Kevin McKeague and David McConkey are educators who have been working together on several projects for years. The interesting thing is that Professor McKeague is the headmaster of a Catholic school, and Professor McConkey is the headmaster of a Protestant school. And this is not quite the same if you live in Belfast, in Northern Ireland. For years, these two communities were separated, in distinct areas of the city, and during the years of unrest everyone was living in terror. “I heard Chiara Lubich say that the least developed principle of the French Revolution was that of fraternity. When I met David, I saw it as an opportunity to give an injection of love to our community,” says Kevin McKeague. And he proved it with facts. In 2009 when there was a period of peace, thanks to the political accords, the Protestant school was suddenly attacked. No one was injured, but there was much damage. Students from the Catholic school were the first to respond. With help from the young people from the Focolare Movement they put together a concert entitled, “All for all”. Next they held a peaceful demonstration at Stormont, Northern Ireland’s Parliament Building, along with a mixed encounter with the Parliament’s Education Commission. “Following this witness of unity,” David McConkey recounts, “the Minister of Education who for economic reasons had decided not to finance the reconstruction of the school, finally decided to rebuild it immediately: the only school in Northern Ireland to receive funds that year.”
The listening audience was the group of people that had joined the workshop on ecumenism on the day dedicated to this topic at the International Eucharistic Congress in Dublin (10-17 June 2012).

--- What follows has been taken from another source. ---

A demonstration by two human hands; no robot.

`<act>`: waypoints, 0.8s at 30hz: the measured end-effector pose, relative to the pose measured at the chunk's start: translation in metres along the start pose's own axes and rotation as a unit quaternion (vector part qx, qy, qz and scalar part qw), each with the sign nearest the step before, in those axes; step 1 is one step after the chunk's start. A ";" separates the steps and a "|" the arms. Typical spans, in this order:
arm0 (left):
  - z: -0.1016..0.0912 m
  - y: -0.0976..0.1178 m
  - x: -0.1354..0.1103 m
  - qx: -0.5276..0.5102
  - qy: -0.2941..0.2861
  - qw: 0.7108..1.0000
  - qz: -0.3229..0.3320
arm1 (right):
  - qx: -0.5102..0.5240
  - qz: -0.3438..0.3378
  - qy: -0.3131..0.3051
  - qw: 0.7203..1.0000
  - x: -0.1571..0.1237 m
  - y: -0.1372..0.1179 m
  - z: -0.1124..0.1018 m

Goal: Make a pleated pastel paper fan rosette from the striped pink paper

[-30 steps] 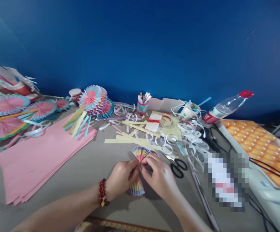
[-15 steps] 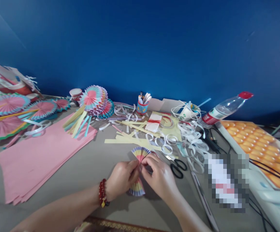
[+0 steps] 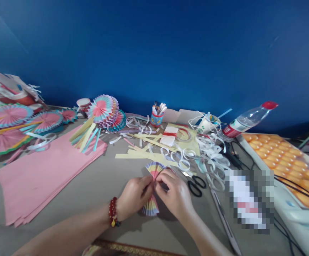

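A pleated paper fan (image 3: pixel 151 207) in yellow, pink and purple spreads out at its top and bottom ends, with its narrow middle between my fingers. My left hand (image 3: pixel 134 196), a red bead bracelet on its wrist, pinches that middle from the left. From the right, my right hand (image 3: pixel 176 192) has thumb and forefinger closed at the same spot. Whatever fine thing the fingertips may hold there is too small to make out. Black-handled scissors (image 3: pixel 196 186) lie just right of my right hand.
Pink paper sheets (image 3: pixel 44 177) lie at left, with finished paper rosettes (image 3: pixel 101 108) behind. Yellow paper strips (image 3: pixel 143 155) and curled white strips (image 3: pixel 215 153) cover the back. A bottle (image 3: pixel 246 122) leans at right beside a metal ruler-like tool (image 3: pixel 225 220) and cables.
Both hands stay at the fan's middle with almost the same grip. Only tiny finger shifts show.
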State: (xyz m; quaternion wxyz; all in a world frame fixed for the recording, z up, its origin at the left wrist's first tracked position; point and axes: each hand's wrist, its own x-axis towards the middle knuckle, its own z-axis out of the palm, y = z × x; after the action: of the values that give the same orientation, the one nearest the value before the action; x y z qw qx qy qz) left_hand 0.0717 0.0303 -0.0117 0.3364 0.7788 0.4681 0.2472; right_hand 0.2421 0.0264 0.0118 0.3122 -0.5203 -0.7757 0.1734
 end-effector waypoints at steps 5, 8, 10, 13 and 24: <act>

But what kind of ecumenism are we talking about? Fr Brendan Leahy, Systematic Theology scholar at St Patrick’s College of Dublin and member of the Irish Inter-church Meeting, reminded everyone at the opening of the event: “There are many ways to enter in to the “space” of ecumenism,” he affirmed, recalling the Greek etymology of the term “oikumene” which has the same roots as “house”. “Ecumenism is building a ‘house’ together, in the one Church of Christ”. Ecumenical dialogue as life comes first, therefore. Beginning from the treasures that Christians have in common: the Scriptures, the Creed, the writings of the Fathers of the Church, the Gifts of the Spirit, the witness of living the Gospel. An ecumenism based above all on considering the other as “part of me”, as John Paul II had written in 2001, and on allowing Christ himself to live among those that are united in his name (Mt 18:20).

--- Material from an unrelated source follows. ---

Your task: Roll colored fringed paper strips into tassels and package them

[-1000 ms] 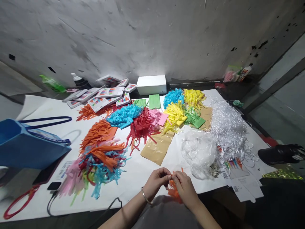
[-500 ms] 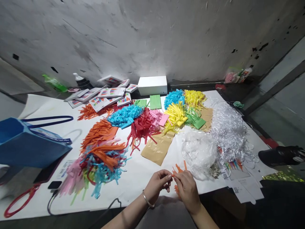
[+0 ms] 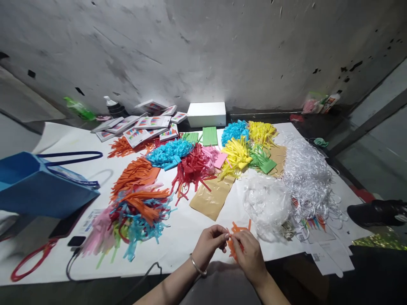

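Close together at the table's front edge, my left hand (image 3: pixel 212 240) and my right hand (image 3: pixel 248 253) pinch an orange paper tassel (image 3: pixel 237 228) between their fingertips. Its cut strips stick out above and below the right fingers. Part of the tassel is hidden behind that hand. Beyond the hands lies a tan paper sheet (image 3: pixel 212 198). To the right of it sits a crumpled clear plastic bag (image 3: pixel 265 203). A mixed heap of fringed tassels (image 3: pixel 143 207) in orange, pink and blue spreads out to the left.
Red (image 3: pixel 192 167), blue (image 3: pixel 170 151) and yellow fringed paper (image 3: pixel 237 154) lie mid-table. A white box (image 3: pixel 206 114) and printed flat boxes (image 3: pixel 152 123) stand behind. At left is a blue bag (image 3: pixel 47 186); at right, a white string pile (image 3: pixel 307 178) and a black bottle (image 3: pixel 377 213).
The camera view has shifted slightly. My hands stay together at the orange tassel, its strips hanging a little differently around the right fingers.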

Many examples of ecumenical life were given. Besides the two principals from Northern Ireland who shared their touching witness, the Reverend Bronwen Carling, a woman priest from the Church of England also spoke. She is now living in Tipperary, Ireland where she animates a group of people from different Christian denominations who meet regularly for deep sharing on the Holy Scriptures, what in the Focolare Movement is known as a Word of Life Group: “By trying to live Christ’s Gospel together, we discovered that we weren’t so different. We discovered the importance of listening to each other. This is what has enabled me to take part in such a “Catholic” event today.”

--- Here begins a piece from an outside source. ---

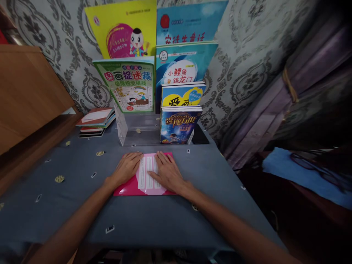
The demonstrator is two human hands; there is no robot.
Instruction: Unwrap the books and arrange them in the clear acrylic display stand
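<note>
A pink book (148,187) with pale text panels on its cover lies flat on the table in front of the display rack. My left hand (129,167) rests on its left side, fingers stretched towards the far edge. On the right side lies my right hand (167,170), flat with the fingers out and the thumb pointing left across the text. Both palms press on the cover without gripping it. Just beyond the book stands a clear acrylic rack (137,137) holding several upright books, among them a green picture book (132,86) and a dark blue book (178,124).
A stack of books (96,121) lies at the back left beside a wooden cabinet (33,91). A dark flat object (200,135) sits right of the rack. Off the table's right edge are a blue cloth (305,176), glasses (321,170) and a tied curtain (261,95).
</note>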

What began as a sharing among individuals, transformed into a sharing among groups and, several people from other Movements and Communities from different Churches in Belfast, shared their experience at “Together for Europe”. These included such groups as the Community of Corrymeela, Sword of the Spirit, the L’Arche Community and the Focolare Movement. “We had the feeling that this event that united more than 250 Christian movements and communities from Europe, had taken place just for Northern Ireland.” And so it was that already in 2007 a first meeting was held in the Church of Ireland with 120 participants from 7 different Churches. It was a light of hope ignited in Belfast. And from there the path continued, until last 12 May, when 4000 teens gathered precisely in Stormont. They came from schools of the Republic of Ireland and from Northern Ireland to take part in a worldwide relay race, “Run4Unity” as sign of hope and peace.
The four communities worked together in preparing for this event, involving schools, getting to know each other also through weekend activities amid Corrymeela’s splendid scenery, one community whose scope is precisely ecumenism, reconciliation and peace. “Our sharing deepened more and more, and there was a strong sense of communion. To the point that our togetherness seemed to echo the Last Supper, the Lord’s Supper, the Holy Communion,” recounts Reverend David Godfrey, who was accompanied by his wife Heather. Thomas Kerr, from the Arch Community underscored one special moment he had lived that weekend: the gesture of washing one another’s feet. This, together with the final pact to “love one another as Jesus had loved us” sealed the journey that had been taken up by the different Movements.
Moving on: After this evening at the Eucharistic Congress: “it becomes clearer that ecumenism is not for specialists, but we can live it, through the dialogue of life, wherever we may be.” These are words of Renate Komorek from the Focolare and moderated the workshop, which echo what had been lived earlier in the Arena, where Prior of Taize Brother Alois, and President of the Focolare Maria Voce, has presented on “Communion in one Baptism” “The conclusions and positions advance also among theologians are not enough, if the people are not prepared,” Maria Voce had affirmed, going on to say: “United by this spirituality, we want to be leaven among all the Churches and to contribute to accelerating their path towards the full communion, also visible, also Eucharistic Communion.”